According to a June 2020 Government Accountability Office (GAO) report, 54 percent of public-school districts “need to update or replace multiple building systems” and 41% percent “need to upgrade or replace HVAC systems.” A crisis in the structural integrity of some 100,000 public schools putting nearly 50 million kids and the more than 6 million adults who instruct, feed and clean up after them at risk, according to the GAO report.

Bader’s article describes how the NEA and the American Federation of Teachers seek passage of the Reopen and Rebuild America’s School Act, which would  allocate $100 billion in direct grants and $30 billion in bonds to support schools that need to upgrade HVAC systems and replace environmentally-damaging diesel school buses.

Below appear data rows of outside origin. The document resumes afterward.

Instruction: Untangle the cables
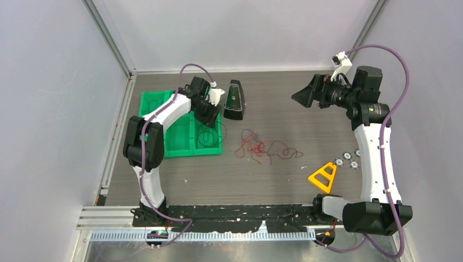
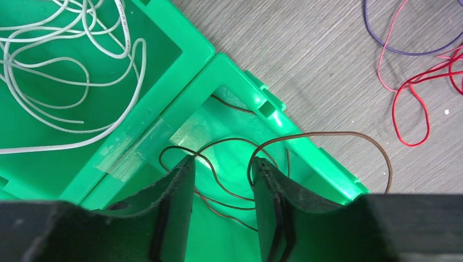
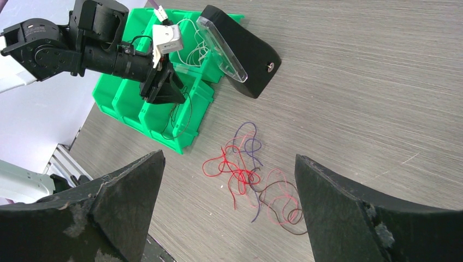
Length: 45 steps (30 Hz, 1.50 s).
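Note:
A tangle of red, pink, purple and dark brown cables lies loose on the table's middle; it also shows in the right wrist view. My left gripper is open and low over the near right compartment of the green bins. A thin brown cable lies coiled in that compartment and loops out over its rim; part runs between the fingers, ungripped. A white cable lies in a neighbouring compartment. My right gripper is wide open and empty, raised above the table at the far right.
A black wedge-shaped device stands just right of the bins. A yellow triangular piece and several small round discs lie near the right arm. Red and purple cable loops lie beside the bin.

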Each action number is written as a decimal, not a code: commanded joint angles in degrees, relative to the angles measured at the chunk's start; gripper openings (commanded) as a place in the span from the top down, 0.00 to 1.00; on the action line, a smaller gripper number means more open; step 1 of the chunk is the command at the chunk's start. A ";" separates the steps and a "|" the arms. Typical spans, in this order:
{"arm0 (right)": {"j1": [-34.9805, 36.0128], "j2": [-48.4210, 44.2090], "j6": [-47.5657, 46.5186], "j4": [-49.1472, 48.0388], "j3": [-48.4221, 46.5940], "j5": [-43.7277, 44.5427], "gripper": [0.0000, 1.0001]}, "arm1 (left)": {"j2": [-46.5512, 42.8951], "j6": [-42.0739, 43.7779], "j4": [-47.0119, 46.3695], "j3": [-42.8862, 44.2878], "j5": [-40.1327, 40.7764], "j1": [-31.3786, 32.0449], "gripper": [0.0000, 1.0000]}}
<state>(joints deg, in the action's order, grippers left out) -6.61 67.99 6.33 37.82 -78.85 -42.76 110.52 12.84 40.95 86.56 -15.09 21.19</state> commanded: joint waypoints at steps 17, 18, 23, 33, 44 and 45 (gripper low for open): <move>11.11 2.82 -5.70 2.87 5.53 -0.76 0.07 | -6.82 -0.11 2.01 -1.78 -14.35 -2.51 0.61; 13.98 3.41 -6.83 1.88 6.82 -0.11 0.09 | -7.91 -0.77 1.02 -3.09 -15.37 -2.62 0.59; 24.15 8.89 -2.53 -10.84 11.26 3.78 0.19 | -9.46 -3.52 -0.09 -5.57 -16.88 -3.09 0.57; 34.31 30.97 2.96 -23.86 3.98 9.62 0.41 | -9.33 -6.67 -1.92 -7.23 -17.78 -4.23 0.55; 37.65 41.16 1.29 -25.87 -0.29 9.41 0.59 | -7.16 -6.69 -3.22 -8.24 -20.12 -4.38 0.60; 37.73 41.41 1.31 -25.83 -0.46 8.56 0.62 | -7.16 -6.69 -3.43 -8.33 -20.33 -4.53 0.60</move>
<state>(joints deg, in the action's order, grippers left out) 30.44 108.44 8.21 14.79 -76.73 -33.26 103.63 6.37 39.75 78.28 -32.91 17.12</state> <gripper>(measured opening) 0.427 0.405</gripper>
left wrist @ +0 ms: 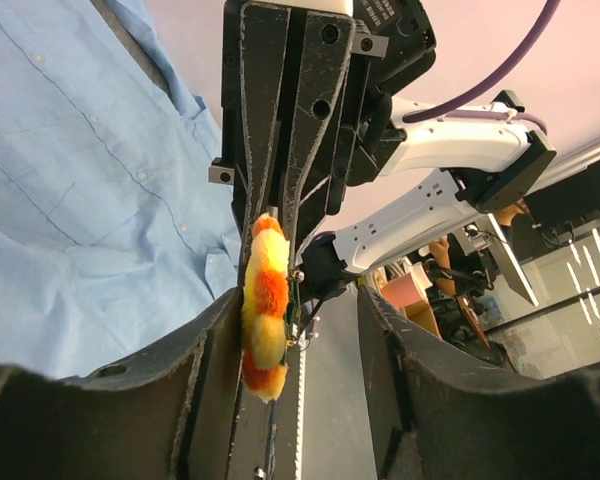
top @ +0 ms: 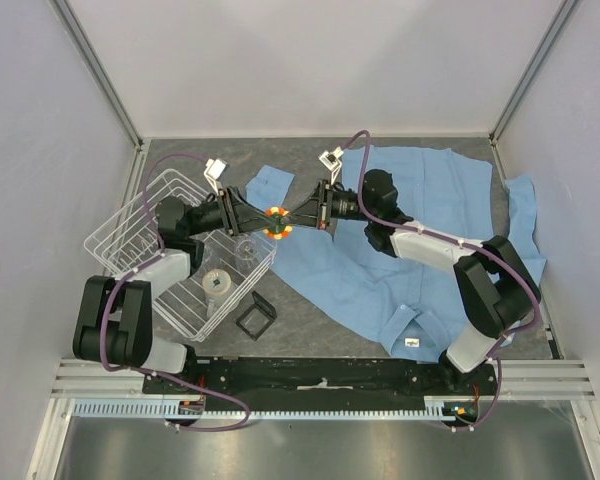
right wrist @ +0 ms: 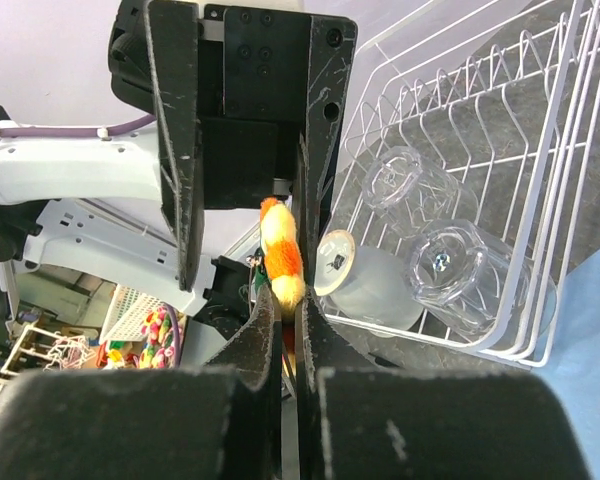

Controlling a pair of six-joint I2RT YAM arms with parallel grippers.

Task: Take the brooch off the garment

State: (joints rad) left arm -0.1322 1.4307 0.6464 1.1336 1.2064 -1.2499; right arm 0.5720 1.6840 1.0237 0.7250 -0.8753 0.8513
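Note:
The brooch (top: 277, 222), a small orange-yellow flower, hangs in the air above the table, off the garment (top: 410, 250), a light blue shirt spread on the right. My right gripper (top: 289, 221) is shut on it from the right; in the right wrist view the brooch (right wrist: 282, 250) sticks up out of the pinched right gripper (right wrist: 289, 302). My left gripper (top: 264, 219) faces it from the left, open. In the left wrist view the brooch (left wrist: 265, 305) lies against one of the fingers (left wrist: 208, 385), with a wide gap to the other. The garment (left wrist: 80, 180) lies below.
A white wire basket (top: 130, 235) stands at the left with a second one beside it. The basket (right wrist: 480, 110) holds clear jars (right wrist: 475, 275) and a lidded container (right wrist: 365, 285). A black square frame (top: 256, 316) lies on the grey mat near the front.

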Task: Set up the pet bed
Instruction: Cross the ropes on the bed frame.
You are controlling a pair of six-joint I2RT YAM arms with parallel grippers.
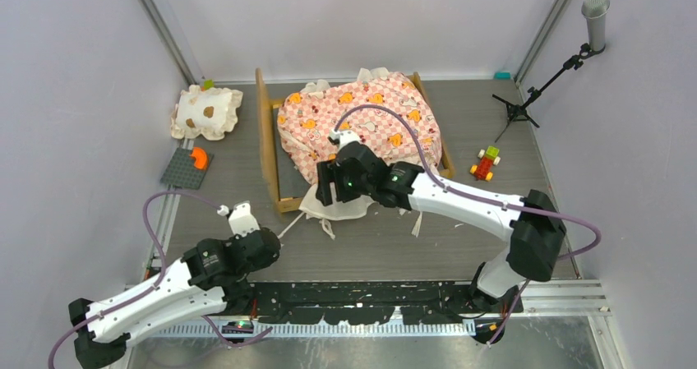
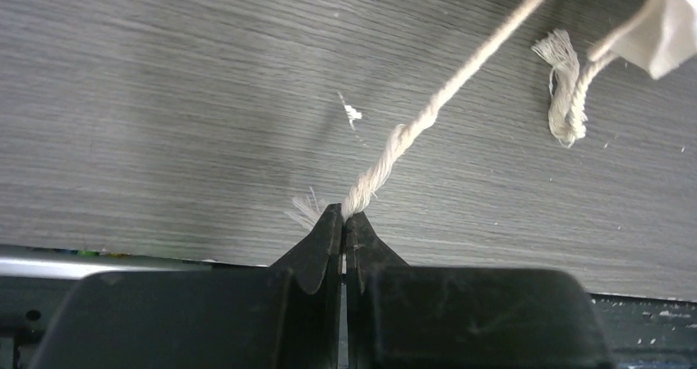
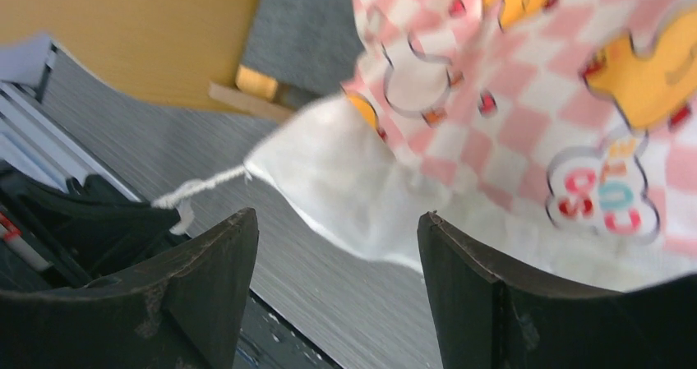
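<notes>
Left gripper (image 2: 343, 221) pinches a frayed, twisted cream cord (image 2: 427, 118).

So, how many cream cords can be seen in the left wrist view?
2. One taut cord is pinched in the shut left end effector; one frayed cord lies loose at upper right. Others may be outside this view.

1. Right gripper (image 3: 337, 219): jaws wide apart, nothing pinched!
2. Between them, the cream ruffle (image 3: 345, 180) of the pink checkered mattress (image 3: 526, 98).
3. A string (image 3: 201, 190) trails left over the table (image 3: 164, 139), with the wooden bed frame (image 3: 123, 32) behind.
</notes>
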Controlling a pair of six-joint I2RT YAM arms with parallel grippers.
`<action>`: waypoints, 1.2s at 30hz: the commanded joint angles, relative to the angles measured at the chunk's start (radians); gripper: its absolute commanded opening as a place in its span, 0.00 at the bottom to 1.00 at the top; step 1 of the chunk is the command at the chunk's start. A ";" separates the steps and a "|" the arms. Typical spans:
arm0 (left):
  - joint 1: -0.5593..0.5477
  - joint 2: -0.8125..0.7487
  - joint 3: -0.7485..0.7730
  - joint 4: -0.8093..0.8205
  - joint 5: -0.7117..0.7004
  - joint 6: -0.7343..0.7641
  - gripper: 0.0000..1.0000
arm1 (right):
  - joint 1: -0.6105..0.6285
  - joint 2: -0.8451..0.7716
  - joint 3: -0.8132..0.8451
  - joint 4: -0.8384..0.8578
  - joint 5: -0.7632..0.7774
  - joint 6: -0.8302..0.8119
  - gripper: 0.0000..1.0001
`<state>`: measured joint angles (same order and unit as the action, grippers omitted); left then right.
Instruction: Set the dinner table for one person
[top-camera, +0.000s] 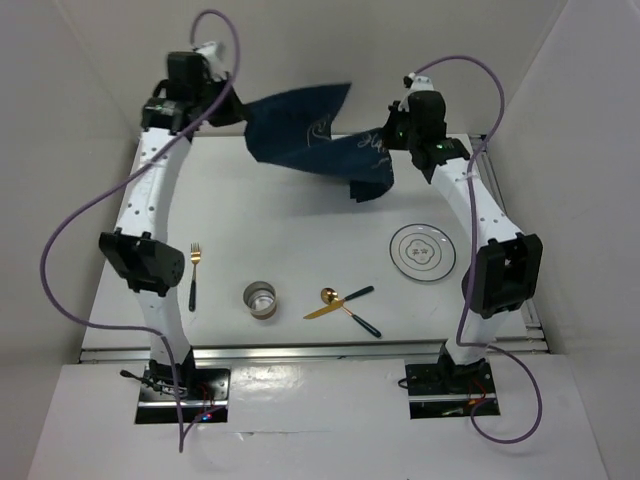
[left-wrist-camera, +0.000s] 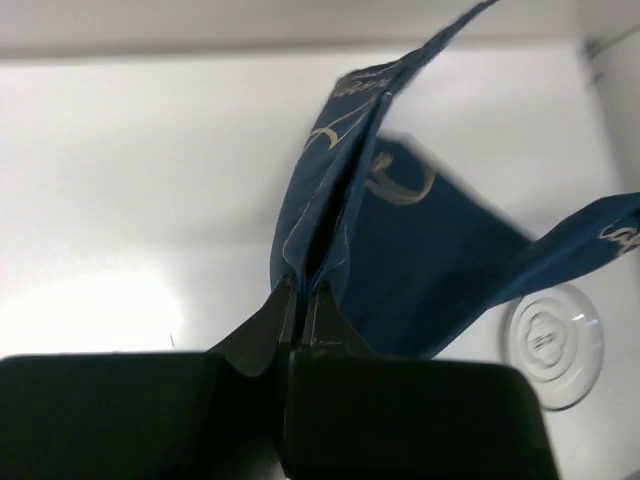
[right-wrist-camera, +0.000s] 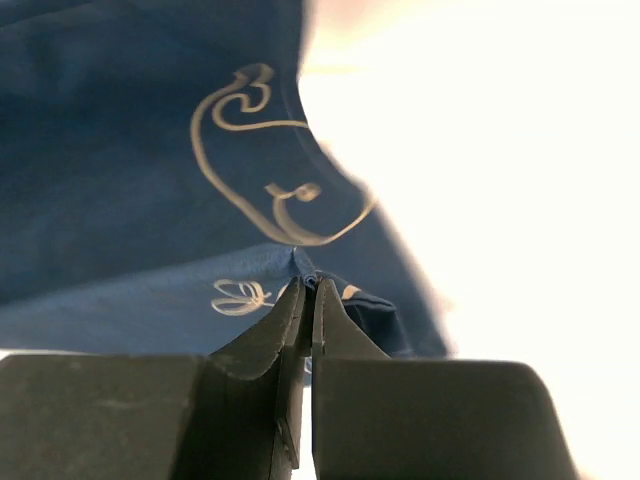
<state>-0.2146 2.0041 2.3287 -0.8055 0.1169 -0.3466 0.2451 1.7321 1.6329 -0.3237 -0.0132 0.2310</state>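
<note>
A navy blue placemat (top-camera: 312, 138) with pale whale drawings hangs in the air over the far side of the white dinner table (top-camera: 300, 230). My left gripper (top-camera: 238, 112) is shut on its left edge, and the cloth (left-wrist-camera: 400, 250) rises from between the left gripper's (left-wrist-camera: 301, 292) black fingers. My right gripper (top-camera: 392, 132) is shut on the right edge; a fold of the cloth (right-wrist-camera: 150, 150) is pinched at the tips of the right gripper (right-wrist-camera: 308, 284). A white plate (top-camera: 422, 252), a fork (top-camera: 195, 274), a metal cup (top-camera: 259, 299), and a gold spoon (top-camera: 350, 310) and knife (top-camera: 340, 304) lie nearer.
The white plate (left-wrist-camera: 553, 345) shows below the hanging cloth in the left wrist view. White walls close in the table at the back and both sides. The cutlery and cup sit in a row toward the near edge, between the two arm bases.
</note>
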 joint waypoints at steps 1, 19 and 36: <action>0.121 -0.034 0.031 -0.022 0.320 -0.156 0.00 | -0.004 0.000 0.133 0.044 -0.019 -0.071 0.00; 0.273 -0.464 -1.180 0.390 0.457 -0.304 0.71 | 0.005 -0.445 -0.711 0.187 -0.021 0.074 0.91; 0.081 -0.188 -0.939 0.203 0.256 -0.183 0.00 | 0.054 -0.025 -0.401 -0.144 -0.016 0.174 0.00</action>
<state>-0.0978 1.7309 1.3449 -0.5350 0.3859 -0.5804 0.2874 1.6505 1.2129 -0.3393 -0.0231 0.3645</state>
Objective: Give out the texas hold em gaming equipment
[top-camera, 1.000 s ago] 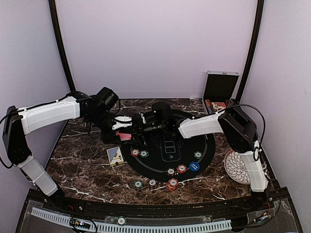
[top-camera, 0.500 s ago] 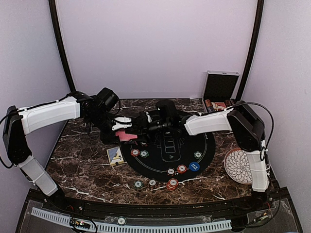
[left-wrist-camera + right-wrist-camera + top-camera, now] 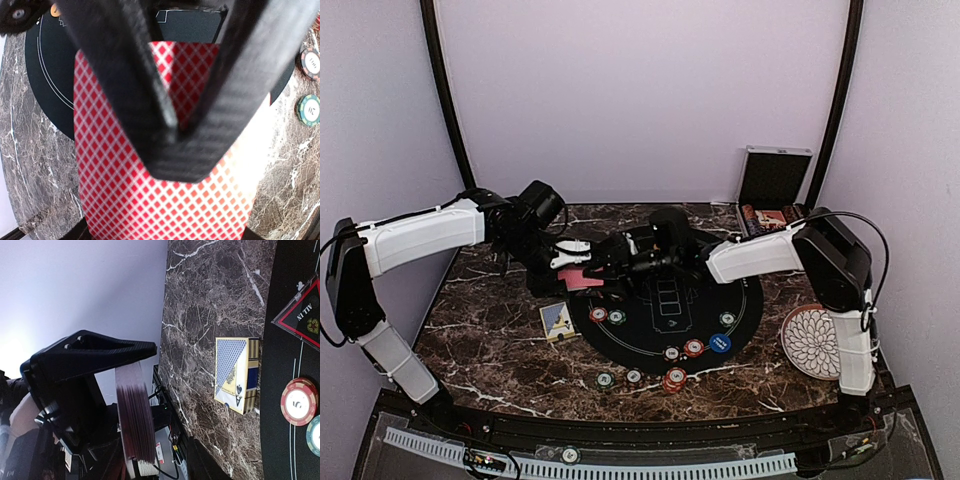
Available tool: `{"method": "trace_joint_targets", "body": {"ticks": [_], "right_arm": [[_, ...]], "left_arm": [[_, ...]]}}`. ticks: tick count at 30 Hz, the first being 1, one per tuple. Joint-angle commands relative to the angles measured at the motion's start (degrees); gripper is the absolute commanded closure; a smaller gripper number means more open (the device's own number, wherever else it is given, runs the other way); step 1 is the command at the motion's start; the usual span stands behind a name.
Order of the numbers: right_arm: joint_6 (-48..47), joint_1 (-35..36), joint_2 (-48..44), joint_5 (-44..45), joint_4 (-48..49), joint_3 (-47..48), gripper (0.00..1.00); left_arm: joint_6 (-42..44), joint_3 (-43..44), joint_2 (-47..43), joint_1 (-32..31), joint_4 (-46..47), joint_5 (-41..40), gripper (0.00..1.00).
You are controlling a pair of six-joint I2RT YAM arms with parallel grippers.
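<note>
My left gripper is shut on a deck of red-backed playing cards, held above the left edge of the black round mat. The deck fills the left wrist view. My right gripper is just right of the deck with its jaws apart and nothing in them. Its wrist view shows the deck edge-on. That view also shows the triangular all-in marker and a red chip. Red, green and white chips and a blue button lie on the mat.
A blue-and-white card box lies left of the mat. A red chip stack and two green chips sit near the front edge. A white patterned plate is at the right. The open silver case stands at the back right.
My right arm's elbow and forearm have shifted a little right and back, while its gripper stays beside the deck. The left arm and deck have hardly moved.
</note>
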Motion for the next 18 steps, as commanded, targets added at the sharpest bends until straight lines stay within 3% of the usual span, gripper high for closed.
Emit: {"method": "trace_joint_targets", "body": {"ticks": [1,18], "right_arm": [[2.01,-0.86,-4.44,-1.03,5.26,-2.52,0.6],[4.46,-1.05,-3.62,-2.23,8.84,-4.16,0.8]], "left_arm": [[-1.02,-0.77,-1.27,-0.29,0.5,0.48,0.78],[-1.19,-0.96,-1.58,-0.27,0.61,-0.13,0.79]]}}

Infrastructure spending has been a contentious topic in corporate media as recently as November 2021. However, the coverage has focused on the political tensions erupting from the bill’s budget and divisions around its legislative passage rather than the effects on safer schooling conditions. In November 2021, Forbes attributed delays in the bill’s passage and the decreased scope of the bill’s infrastructural coverage to “infighting among Senate Democrats.” Also in November 2021, the New York Times analyzed the financial implications of the bill’s passage, focusing on the projected addition of $256 billion USD to the national deficit and congressional conflicts over alternate funding sources for the bill. Neither article discussed the impacts of such funding on students and teachers attending schools targeted for improvement, the urgency with which the bills must pass in order to alleviate current infrastructural issues, or the importance of such funding being allocated to K-12 educational building infrastructure, especially in relation to COVID-19 health concerns.

Source: Eleanor J. Bader, “Dilapidated Buildings Increase Risk of COVID Transmission as School Year Begins,” Truthout, September 14, 2021.

Student Researchers: William Khoury, Haley LaKind, Kira Levenson, and Molly O’Regan (University of Massachusetts Amherst)

Faculty Evaluator: Allison Butler (University of Massachusetts Amherst)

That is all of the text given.